Among children attending nurseries reporting a COVID-19 outbreak, the highest incidence was in infants and then declined with age, which was also observed in the national surveillance data [3]. A likely explanation is that it is not possible to maintain social distancing or strict infection control between the younger infants and staff or parents because they require frequent and prolonged close contact for feeding and self-care. This was also frequently reported by nurseries participating in our investigations, along with difficulties in maintaining physical distancing between staff both within and across bubbles, which was compounded by sharing of staff rooms and bathrooms by staff across different bubbles in many nurseries. These factors likely contributed to the high cumulative incidence among staff, especially when the index case was also a staff member.

Limitations

Not all outbreaks would have been reported to PHE, as smaller, less complex outbreaks would have been managed by the settings themselves, with support from the National Schools Advice line and other partners such as Local Authorities. Additionally, HPTs in some regions with high COVID-19 incidence only recorded larger outbreaks with at least 5 cases, complex outbreaks or those requiring public health action. We also relied on the settings to report cases among staff and children and, since the outbreaks were not investigated with mass testing for SARS-Cov-2 infection, it is possible that the primary case may have been an asymptomatic child or adult who remained undetected. We are also unable to comment on the extent of asymptomatic spread in the affected settings for the same reason. In a recent Polish nursery outbreak, for example, wider RT-PCR testing of nursery staff, children and family members found that most of those infected with SARS-CoV-2 were asymptomatic [29]. Another limitation is that the lack of viral genome sequencing data precludes assessment of transmission since it is not possible to determine whether the outbreaks were due to widespread transmission of a single strain or multiple introductions of different virus strains into nurseries [15]. A higher community SARS-CoV-2 infection rate, for example, would result in more opportunities for virus introduction into nurseries and, therefore, higher estimates of cumulative incidence. Additionally, the lack of genome sequencing data meant that we were only able to assess the potential impact of Alpha indirectly by comparing outbreak size and cumulative incidence over time. We were unable to assess the nurseries who did not complete the survey. As such, this may have biased the results as those with time and capacity to complete the questionnaire may have had some systematic differences, such as staffing numbers, which could have affected the results. Finally, we were unable to objectively assess or compare adherence to physical distancing and other infection control measures adopted by the nurseries.

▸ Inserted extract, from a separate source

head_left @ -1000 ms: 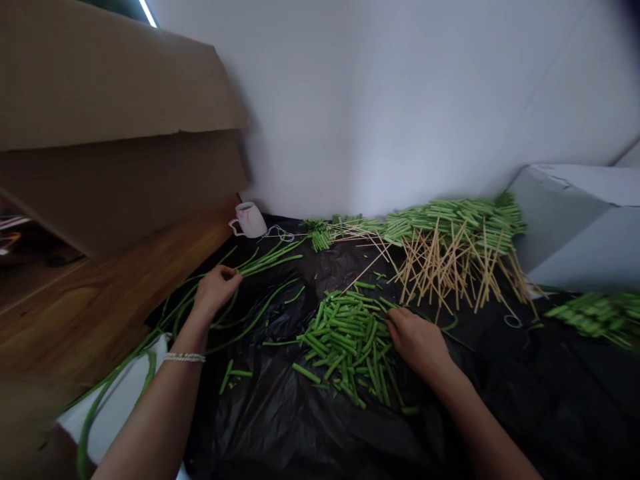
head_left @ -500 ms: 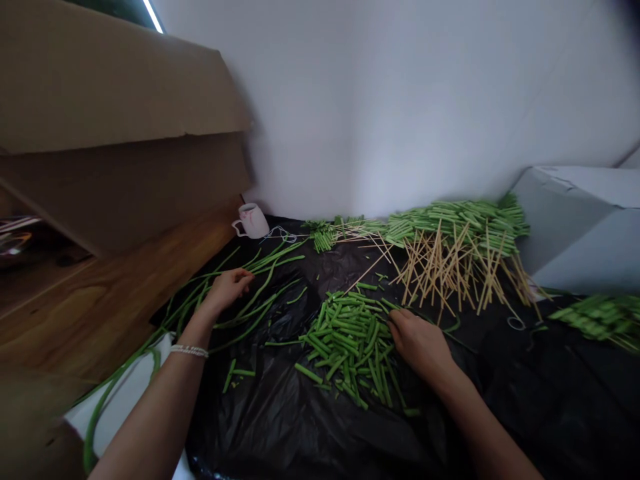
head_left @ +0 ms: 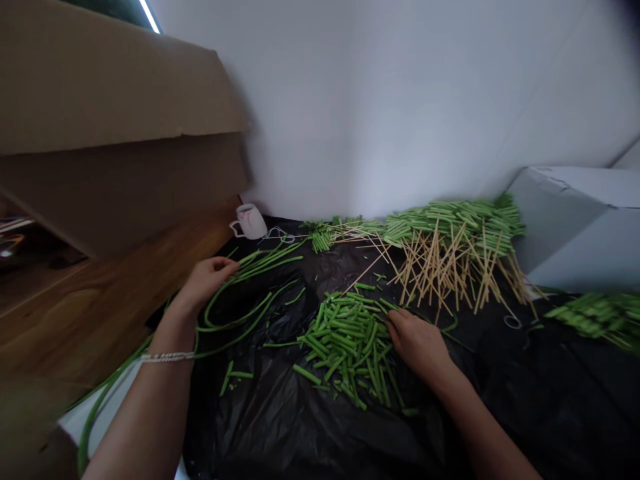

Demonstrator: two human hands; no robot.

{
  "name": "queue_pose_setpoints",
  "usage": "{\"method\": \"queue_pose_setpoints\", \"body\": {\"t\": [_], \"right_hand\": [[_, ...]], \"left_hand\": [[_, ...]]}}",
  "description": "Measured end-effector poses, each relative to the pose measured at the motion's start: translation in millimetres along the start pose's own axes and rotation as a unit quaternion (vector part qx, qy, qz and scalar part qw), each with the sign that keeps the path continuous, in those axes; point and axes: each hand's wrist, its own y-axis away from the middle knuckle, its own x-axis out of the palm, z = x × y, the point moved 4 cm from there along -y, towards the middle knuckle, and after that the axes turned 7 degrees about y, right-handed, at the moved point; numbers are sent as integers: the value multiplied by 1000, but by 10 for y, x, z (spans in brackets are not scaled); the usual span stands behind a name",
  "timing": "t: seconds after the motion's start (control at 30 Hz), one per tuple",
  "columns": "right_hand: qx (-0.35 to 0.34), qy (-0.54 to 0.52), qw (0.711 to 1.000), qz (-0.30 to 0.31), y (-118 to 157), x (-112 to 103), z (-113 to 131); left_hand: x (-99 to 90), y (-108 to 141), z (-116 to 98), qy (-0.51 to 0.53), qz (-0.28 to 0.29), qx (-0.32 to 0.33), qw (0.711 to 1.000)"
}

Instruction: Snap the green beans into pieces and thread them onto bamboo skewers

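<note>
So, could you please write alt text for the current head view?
A person's left hand is at long green stems, the right hand at a pile of short green pieces on black plastic. Behind are a pale mug, thin sticks and more green pieces.

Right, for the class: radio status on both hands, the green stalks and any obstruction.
Left hand at long green stalks, grip unclear. Right hand at right edge of cut-stalk pile, grip hidden. Mug beyond left hand, apparently not in its way.

left hand (head_left: 215, 277): thumb and fingertips pinched | right hand (head_left: 416, 339): back upward, fingers curled | arms (head_left: 150, 410): apart, extended forward
</note>
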Motion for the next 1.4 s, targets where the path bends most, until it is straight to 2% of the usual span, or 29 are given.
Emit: {"method": "queue_pose_setpoints", "body": {"t": [0.03,0.1,0.17,0.23,0.3,0.43,0.53,0.6,0.67,0.9,1.03,1.13,1.2,1.3,1.4], "right_hand": [[1,-3,1000,-1,0,1,-2],[8,-23,1000,-10,-3,-1,-14],[11,-94,995,-40,-9,-30,-32],[8,-231,969,-85,-10,-94,-53],[12,-396,913,-96,-7,-159,-70],[44,-647,761,15,11,-215,9],[38,-738,673,39,29,-243,98],[36,-764,643,38,38,-232,135],[45,-770,636,29,45,-212,145],[98,-770,631,-7,35,-190,75],[116,-759,641,-16,41,-199,53],[116,-744,658,-27,53,-238,57],[111,-738,665,-32,59,-265,65],[92,-733,673,-37,65,-294,77],[73,-720,689,-47,78,-314,75]], "left_hand": [[-28,39,-119,86,-14,-3,996],[0,150,-344,257,-27,-21,966],[196,309,-562,399,33,-33,916],[525,516,-738,488,122,-53,863],[943,759,-850,485,227,-85,840],[1701,1219,-950,423,399,-119,805],[2007,1442,-973,374,485,-121,781],[2079,1513,-972,362,513,-115,770],[2083,1536,-947,358,522,-115,765],[1976,1542,-863,338,521,-95,778],[1935,1602,-945,310,539,-54,781],[1919,1648,-1001,260,536,0,803],[1902,1660,-1030,213,502,67,835],[1852,1665,-1078,111,396,211,887],[1830,1679,-1087,21,312,302,901]]}}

Implications and conclusions

In England, COVID-19 outbreaks were rare in nurseries and cumulative incidence was low in children but substantially higher among staff members, higher than in primary or secondary schools [22]. In addition to the difficulties in physical distancing from children frequenting nurseries, other potential contributors for transmission among staff included shared use of staff rooms and bathrooms. This has important implications not only for SARS-CoV-2 but also for other highly-transmissible viruses such as influenza and noroviruses, highlighting the importance of promoting and maintaining rigorous infection control practices at all times and a need for better physical structuring of nurseries as we aim to build back better from the current pandemic. Additionally, we have previously reported a strong correlation between community SARS-CoV-2 infection rates and risk of outbreaks in educational settings [33], highlighting the importance of maintaining low community infection rates to reduce the risk of introducing the virus into nurseries and other similar childcare and educational settings. Finally, every effort should be made to promote vaccination – not only against COVID-19 but also against other vaccine-preventable infections – among nursery staff. Further studies are needed to assess whether outbreaks in educational settings are due to multiple introductions or widespread transmission of a single strain, and the impact of novel variants in educational settings.